Wavering between three and four stars. The concept was really fascinating and well done. The writing was not bad, but not really good enough to carry the story to a higher level (a recurring complaint for me with this author). The way emotions and relationships were described was pretty flat. The first half was immensely entertaining, the second half dragged a bit. There was some good musing on the nature of memory and reality, and the dilemma of whether humankind is wise or judicious enough to be trusted with hugely powerful technological advances (I mean, generally we're not, but it has to be discussed, right?) Overall it was an enjoyable summer read.

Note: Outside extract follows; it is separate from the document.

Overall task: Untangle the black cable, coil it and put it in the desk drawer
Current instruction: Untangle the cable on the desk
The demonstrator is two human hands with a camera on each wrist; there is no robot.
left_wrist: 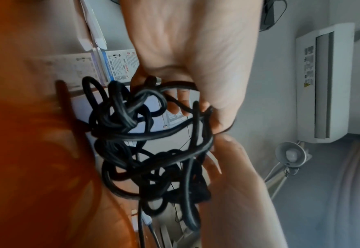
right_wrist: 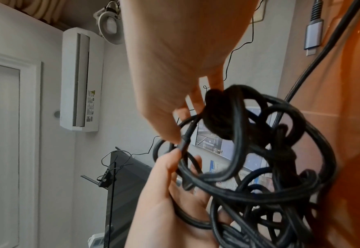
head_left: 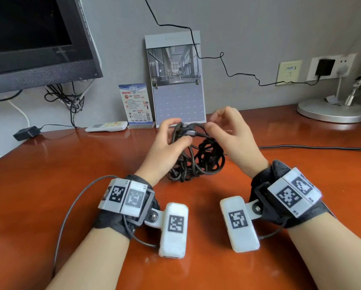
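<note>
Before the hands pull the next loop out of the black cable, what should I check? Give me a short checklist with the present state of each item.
1. Left hand grips the black cable: ok.
2. Right hand pinches a strand: ok.
3. Cable untangled: not ok, a knotted bundle in all views.
4. Free plug end found: ok, between the hands.
5. Bundle supported by the desk: ok, its bottom rests there.
6. Desk drawer open: cannot tell, not in view.

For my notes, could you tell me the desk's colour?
Glossy reddish-brown desk, clearest in the head view.
</note>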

UnHappenings by Edward Aubry. Synopsis from Goodreads: 
When Nigel Walden is fourteen, the unhappenings begin. His first girlfriend disappears the day after their first kiss with no indication she ever existed. This retroactive change is the first of many only he seems to notice.
Several years later, when Nigel is visited by two people from his future, he hopes they can explain why the past keeps rewriting itself around him. But the enigmatic young guide shares very little, and the haggard, incoherent, elderly version of himself is even less reliable. His search for answers takes him fifty-two years forward in time, where he finds himself stranded and alone.
And then he meets Helen.
Brilliant, hilarious and beautiful, she captivates him. But Nigel’s relationships always unhappen, and if they get close it could be fatal for her. Worse, according to the young guide, just by entering Helen’s life, Nigel has already set into motion events that will have catastrophic consequences. In his efforts to reverse this, and to find a way to remain with Helen, he discovers the disturbing truth about the unhappenings, and the role he and his future self have played all along.

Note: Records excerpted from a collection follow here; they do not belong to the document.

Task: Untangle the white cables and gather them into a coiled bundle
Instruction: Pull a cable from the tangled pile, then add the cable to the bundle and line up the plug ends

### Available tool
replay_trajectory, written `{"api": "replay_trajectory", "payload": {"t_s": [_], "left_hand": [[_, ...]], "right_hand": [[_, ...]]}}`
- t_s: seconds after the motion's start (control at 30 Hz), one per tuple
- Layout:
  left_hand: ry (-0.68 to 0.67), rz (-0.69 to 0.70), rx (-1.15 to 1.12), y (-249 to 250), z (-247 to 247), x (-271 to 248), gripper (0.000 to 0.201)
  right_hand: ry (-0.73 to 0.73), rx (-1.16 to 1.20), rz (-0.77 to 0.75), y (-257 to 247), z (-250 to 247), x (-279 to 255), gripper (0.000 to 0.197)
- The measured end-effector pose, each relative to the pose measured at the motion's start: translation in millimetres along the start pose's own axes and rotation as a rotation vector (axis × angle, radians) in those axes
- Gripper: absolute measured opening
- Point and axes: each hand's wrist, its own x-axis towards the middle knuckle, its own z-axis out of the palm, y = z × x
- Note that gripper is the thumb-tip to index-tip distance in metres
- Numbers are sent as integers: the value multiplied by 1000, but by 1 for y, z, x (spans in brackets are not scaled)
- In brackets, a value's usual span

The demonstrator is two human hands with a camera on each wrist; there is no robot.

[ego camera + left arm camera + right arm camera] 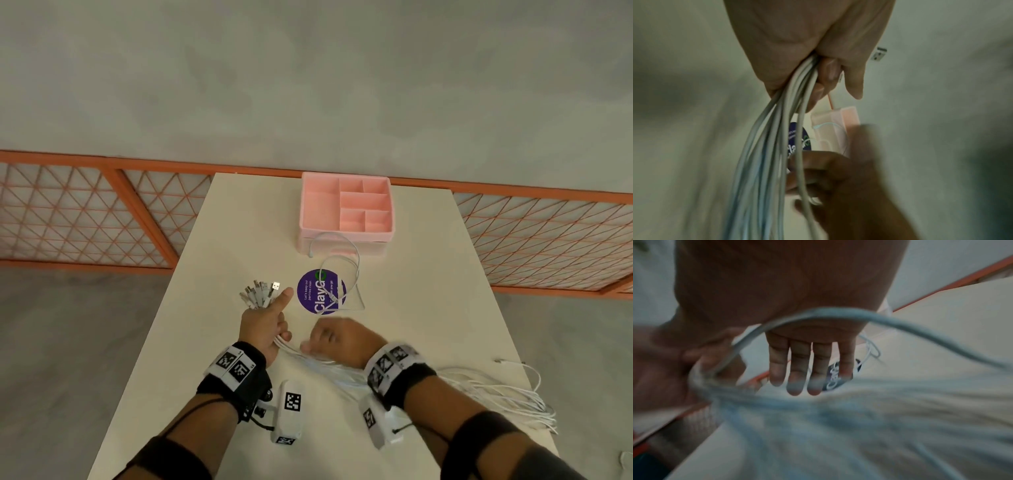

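Nearest the head camera, two forearms fitted with black wristbands and white marker-tagged camera modules are seen over a pale table point(445, 274). Between them a bunch of white cables point(329, 366) is stretched. Its plug ends point(260, 293) are fanned out above the left hand point(263, 325), whose lower fingers are curled round the bunch while the index finger is held out straight. In the left wrist view the strands point(768, 146) are seen leaving that fist as one thick sheaf.

From there the cables are led under the right hand point(337, 339) and wrist and are spread loosely across the table towards its right edge, where the free lengths point(507, 394) lie in long, uncoiled runs. The right hand is blurred; in the right wrist view its four fingers point(797, 369) hang nearly straight and a single cable point(838, 314) is arched across the palm, but whether that cable is pinched by the thumb cannot be told.

Beyond the hands a round purple sticker point(317, 291) lies on the table, crossed by one separate white cable point(356, 270), which is looped up against the front of a pink compartmented organiser point(346, 209) at the table's far end. Behind the table an orange mesh railing point(102, 212) and a grey floor are seen.
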Motion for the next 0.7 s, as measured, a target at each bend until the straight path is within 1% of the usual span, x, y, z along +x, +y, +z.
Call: {"api": "replay_trajectory", "payload": {"t_s": [0.03, 0.07, 0.1, 0.17, 0.2, 0.23, 0.33, 0.4, 0.43, 0.5, 0.57, 0.6, 0.7], "left_hand": [[5, -5, 8, -1, -1, 3, 27], [8, -14, 20, -1, -2, 6, 26], [9, -27, 35, -2, -3, 8, 26], [1, -52, 41, -2, -3, 11, 25], [-6, -58, 29, -2, -3, 12, 24], [-14, -59, 12, -1, -4, 14, 23], [-31, -73, -51, 0, -8, 20, 24], [-43, -96, -104, -1, -11, 23, 21], [-50, -108, -130, -1, -13, 24, 22], [-61, -132, -177, -2, -15, 26, 27], [-69, -140, -210, -2, -16, 26, 31], [-71, -142, -226, -2, -16, 26, 31], [-60, -150, -242, -2, -14, 25, 30]], "right_hand": [[90, 66, 19, 3, -13, 9, 66], [178, 101, 30, 4, -28, 18, 64], [249, 100, 41, 7, -43, 29, 54], [334, 69, 89, 8, -71, 49, 33], [362, 91, 118, 8, -82, 58, 30], [389, 136, 146, 8, -92, 66, 31], [517, 210, 228, 11, -114, 86, 45], [585, 262, 295, 16, -121, 96, 44], [603, 251, 327, 18, -123, 101, 40], [613, 153, 361, 20, -121, 109, 27], [611, 50, 333, 19, -118, 115, 14], [599, 8, 308, 17, -117, 117, 11], [489, -231, 233, 10, -112, 123, 18]]}}
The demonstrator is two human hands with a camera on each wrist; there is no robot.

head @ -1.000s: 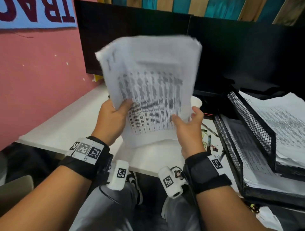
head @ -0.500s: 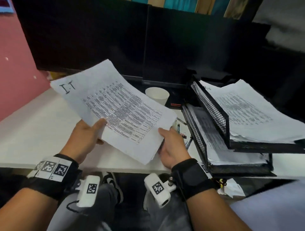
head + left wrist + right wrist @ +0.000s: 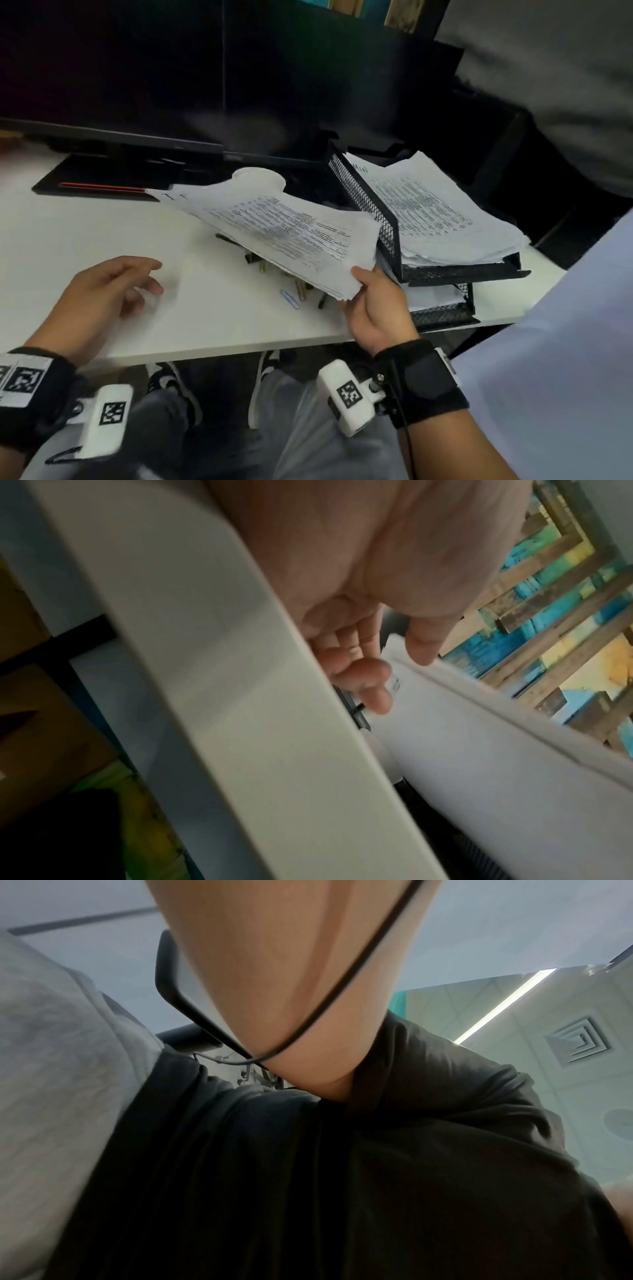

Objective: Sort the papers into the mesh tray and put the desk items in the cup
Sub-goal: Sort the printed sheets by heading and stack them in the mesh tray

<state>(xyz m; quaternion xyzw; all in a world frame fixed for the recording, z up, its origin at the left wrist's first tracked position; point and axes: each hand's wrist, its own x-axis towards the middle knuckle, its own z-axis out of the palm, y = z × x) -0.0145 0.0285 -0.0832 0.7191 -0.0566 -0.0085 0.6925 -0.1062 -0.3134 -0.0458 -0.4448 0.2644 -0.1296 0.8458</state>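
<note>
The right hand (image 3: 373,308) pinches the near corner of a sheaf of printed papers (image 3: 281,229), thumb on top and fingers beneath, and the sheaf fans out away from that hand, up and to its left, clear of the white surface (image 3: 102,233). The left hand (image 3: 109,291) hovers open over the surface, well apart from the papers, its fingers loosely spread and holding nothing; the left wrist view shows the same relaxed fingers (image 3: 363,674).

Just beyond the right hand stands the black mesh tray (image 3: 376,219), two tiers, both already carrying paper. The far edge of the held sheaf lies close to the upper tier's mesh wall. A white cup (image 3: 260,176) sits beyond the sheaf, partly hidden by it. Pens and paper clips (image 3: 294,294) lie on the surface between the hands, under the lifted paper.

The sheaf looks light but limp: held by a single corner it sags and the loose sheets could slide apart. A grip by the left hand on the opposite edge would probably keep the stack square while it enters a tier. The clips are small and flat, best pinched at their edges.
</note>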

Three and a half stars. Brilliant concept, probably needed slightly more merciless editing so the unhappenings didn't get overused and start to weigh down the narrative. The constant waiting to see what might unhappen added great narrative tension, though. The romantic relationship was a little more telling than showing. Good story, an original take on time travel (which doesn't come along often) and competent writing. Beautiful cover.


The Last Conversation by Paul Tremblay. Synopsis from Goodreads: What’s more frightening: Not knowing who you are? Or finding out? A Bram Stoker Award–winning author explores the answer in a chilling story about identity and human consciousness.
Imagine you’ve woken up in an unfamiliar room with no memory of who you are, how you got there, or where you were before. All you have is the disconnected voice of an attentive caretaker. Dr. Kuhn is there to help you—physically, emotionally, and psychologically. She’ll help you remember everything. She’ll make sure you reclaim your lost identity. Now answer one question: Are you sure you want to?
Paul Tremblay’s The Last Conversation is part of Forward, a collection of six stories of the near and far future from out-of-this-world authors. Each piece can be read or listened to in a single thought-provoking sitting.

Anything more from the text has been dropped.